Your guide to Baja California is W. Scott Koenig, food and culture writer of the blog A Gringo in Mexico, and author of Seven Days in The Valle: Baja California’s Wine Country Cuisine. “Mexico is having ‘a moment’ on the world culinary stage, and Baja California cuisine is the most exciting thing happening in Mexico right now,” says Koenig. “Baja California cuisine doesn’t have the same age-old rules as Oaxaca, Puebla, or Michoacan. Here, the chefs are free to experiment and create new dishes that combine elements from Mexico, Asia, and Europe. And they use only the freshest, most hyper-local ingredients.”

He adds, “It was an honor to bring Baja’s top talent together with The Culinary Institute of America. This project promises to be the most comprehensive English-language documentary ever produced on Baja California cuisine.”

Winner of two James Beard Awards, the CIA’s World Culinary Arts program explores the best in food and cooking around the world. The documentary series focuses on a given country or region and examines its flavors, iconic recipes, produce, specialty ingredients, markets, street food, and most celebrated restaurants. Launched in 2004, this digital media initiative is an outgrowth of the entire family of world flavor programs from the CIA, including the college’s flagship Worlds of Flavor® International Conference & Festival. From China, Mexico City, and Indonesia to Peru, Japan, Puerto Rico, and Scandinavia, viewers can explore the cuisines of more than 20 countries and regions around the world at www.ciaprochef.com/WCA.

The World Culinary Arts program is made possible by the generous support of Unilever Food Solutions.


Photo Captions & Hi-Res Images:

Top Photo: “Savoring the Best of World Flavors: Baja California” reveals the classic dishes of Mexico’s Baja region that delight diners around the world. (Photo credit: John Barkley/CIA)
View hi-res image >

Photo 2: Roberto Alcocer, Chef Owner of Malva in Valle de Guadalupe prepares a Pickled Rabbit and Strawberry Tostada. (Photo credit: John Barkley/CIA)
View hi-res image >

Photo 3: We visit Sabina Bandera, chef and owner of the celebrated La Guerrerense Seafood Cart and Sabina Restaurant in Ensenada. (Photo credit: John Barkley/CIA)
View hi-res image >

Photo 4: Chef Edgar Palau celebrates the bounty of Baja’s seafood at Benno at Hotel San Cristóbal in Todos Santos. (Photo credit: John Barkley/CIA)
View hi-res image >

Photo 5: Christine Rivera, Chef de Cuisine at Galaxy Tacos in San Diego shows us their classic Baja Fish Tacos. (Photo credit: John Barkley/CIA)
View hi-res image >


Media Contact:

John Barkley
Director—Digital Media
707-967-2405
John.Barkley@culinary.edu


About The Culinary Institute of America:

Founded in 1946, The Culinary Institute of America is the world’s premier culinary college.
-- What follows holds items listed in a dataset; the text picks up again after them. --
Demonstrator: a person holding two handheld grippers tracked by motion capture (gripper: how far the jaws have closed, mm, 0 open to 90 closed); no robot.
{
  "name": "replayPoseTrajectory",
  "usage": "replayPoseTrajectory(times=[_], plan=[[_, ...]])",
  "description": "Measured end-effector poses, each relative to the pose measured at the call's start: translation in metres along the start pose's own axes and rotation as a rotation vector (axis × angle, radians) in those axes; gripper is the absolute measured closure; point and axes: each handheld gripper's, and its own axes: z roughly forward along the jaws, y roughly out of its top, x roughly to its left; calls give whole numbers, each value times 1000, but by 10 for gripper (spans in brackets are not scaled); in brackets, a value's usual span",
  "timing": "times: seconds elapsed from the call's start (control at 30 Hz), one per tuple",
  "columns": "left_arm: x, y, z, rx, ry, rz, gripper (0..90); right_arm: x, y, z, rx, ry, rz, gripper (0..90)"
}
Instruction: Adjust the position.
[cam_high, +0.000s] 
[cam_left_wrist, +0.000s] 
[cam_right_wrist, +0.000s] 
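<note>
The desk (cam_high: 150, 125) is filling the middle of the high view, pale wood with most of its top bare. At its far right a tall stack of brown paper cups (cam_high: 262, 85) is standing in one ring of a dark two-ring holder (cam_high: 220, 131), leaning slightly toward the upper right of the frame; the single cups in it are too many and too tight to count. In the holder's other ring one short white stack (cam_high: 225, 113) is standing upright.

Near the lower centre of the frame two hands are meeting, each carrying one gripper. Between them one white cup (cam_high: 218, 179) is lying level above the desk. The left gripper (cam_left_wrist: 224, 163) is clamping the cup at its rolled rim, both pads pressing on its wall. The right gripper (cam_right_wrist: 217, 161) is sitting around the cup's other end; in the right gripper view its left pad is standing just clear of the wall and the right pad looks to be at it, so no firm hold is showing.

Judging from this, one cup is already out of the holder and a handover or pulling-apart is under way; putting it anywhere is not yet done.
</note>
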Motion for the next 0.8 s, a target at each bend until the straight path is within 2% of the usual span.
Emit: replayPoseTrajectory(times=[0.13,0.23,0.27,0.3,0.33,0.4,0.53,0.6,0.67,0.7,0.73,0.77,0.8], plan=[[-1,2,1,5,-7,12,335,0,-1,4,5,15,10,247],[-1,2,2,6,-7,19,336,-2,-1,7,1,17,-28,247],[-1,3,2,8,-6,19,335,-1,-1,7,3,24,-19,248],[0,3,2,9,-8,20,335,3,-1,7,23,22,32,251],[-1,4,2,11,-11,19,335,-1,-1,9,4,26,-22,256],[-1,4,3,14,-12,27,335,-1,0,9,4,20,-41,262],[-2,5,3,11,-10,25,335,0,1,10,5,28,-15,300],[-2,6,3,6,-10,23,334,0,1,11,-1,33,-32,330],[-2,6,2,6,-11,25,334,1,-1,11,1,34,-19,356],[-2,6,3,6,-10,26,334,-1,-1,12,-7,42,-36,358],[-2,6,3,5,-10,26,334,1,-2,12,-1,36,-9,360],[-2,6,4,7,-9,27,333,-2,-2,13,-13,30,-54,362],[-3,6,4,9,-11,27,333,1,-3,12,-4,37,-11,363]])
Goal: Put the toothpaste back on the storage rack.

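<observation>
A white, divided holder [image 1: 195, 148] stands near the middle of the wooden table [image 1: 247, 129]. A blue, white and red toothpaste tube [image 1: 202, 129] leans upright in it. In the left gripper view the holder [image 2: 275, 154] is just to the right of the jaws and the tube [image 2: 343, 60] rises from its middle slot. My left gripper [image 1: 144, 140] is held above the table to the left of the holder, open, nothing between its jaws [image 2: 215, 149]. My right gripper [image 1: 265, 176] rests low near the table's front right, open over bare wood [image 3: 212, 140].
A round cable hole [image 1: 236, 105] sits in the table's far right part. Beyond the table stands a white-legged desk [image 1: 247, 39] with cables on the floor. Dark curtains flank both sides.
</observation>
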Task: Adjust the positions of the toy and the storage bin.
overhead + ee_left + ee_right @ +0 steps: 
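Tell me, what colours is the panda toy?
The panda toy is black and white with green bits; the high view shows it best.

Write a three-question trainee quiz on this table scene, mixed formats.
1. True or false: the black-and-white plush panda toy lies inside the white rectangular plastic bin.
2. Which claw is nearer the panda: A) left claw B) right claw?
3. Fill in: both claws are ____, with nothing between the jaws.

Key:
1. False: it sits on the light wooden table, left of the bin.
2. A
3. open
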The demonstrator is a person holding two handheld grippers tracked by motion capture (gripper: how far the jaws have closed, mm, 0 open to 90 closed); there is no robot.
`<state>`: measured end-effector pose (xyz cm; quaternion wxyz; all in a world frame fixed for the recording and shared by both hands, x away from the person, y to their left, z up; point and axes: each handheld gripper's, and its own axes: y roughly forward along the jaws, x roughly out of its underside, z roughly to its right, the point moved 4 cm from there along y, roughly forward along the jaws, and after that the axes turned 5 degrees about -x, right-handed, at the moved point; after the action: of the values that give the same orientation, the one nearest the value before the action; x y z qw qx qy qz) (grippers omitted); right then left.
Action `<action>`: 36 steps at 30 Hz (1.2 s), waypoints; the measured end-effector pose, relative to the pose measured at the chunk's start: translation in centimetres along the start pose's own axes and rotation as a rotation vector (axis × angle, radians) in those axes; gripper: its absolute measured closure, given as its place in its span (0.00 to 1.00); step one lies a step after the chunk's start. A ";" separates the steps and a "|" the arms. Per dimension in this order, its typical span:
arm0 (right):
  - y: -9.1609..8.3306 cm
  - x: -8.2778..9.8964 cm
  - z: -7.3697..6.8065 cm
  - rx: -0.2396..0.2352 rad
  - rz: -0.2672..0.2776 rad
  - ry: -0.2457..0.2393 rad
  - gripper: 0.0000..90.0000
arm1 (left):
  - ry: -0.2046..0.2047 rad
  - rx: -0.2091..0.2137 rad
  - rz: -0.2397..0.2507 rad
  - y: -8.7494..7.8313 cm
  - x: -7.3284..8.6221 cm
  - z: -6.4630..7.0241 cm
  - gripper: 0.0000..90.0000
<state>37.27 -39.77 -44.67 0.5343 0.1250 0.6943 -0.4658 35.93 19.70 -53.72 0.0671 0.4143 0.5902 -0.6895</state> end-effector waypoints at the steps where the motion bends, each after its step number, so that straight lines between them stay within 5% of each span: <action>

Dedicated to developing leaders in foodservice and hospitality, the independent, not-for-profit CIA offers bachelor’s degrees in management, culinary arts, culinary science, and applied food studies, and associate degrees in either culinary arts or baking and pastry arts. The college also offers executive education through its Food Business School along with certificate programs and courses for professionals and enthusiasts. Its conferences, leadership initiatives, and consulting services have made the CIA the think tank of the food industry and its worldwide network of nearly 50,000 alumni includes innovators in every area of the food business. The CIA has locations in New York, California, Texas, and Singapore.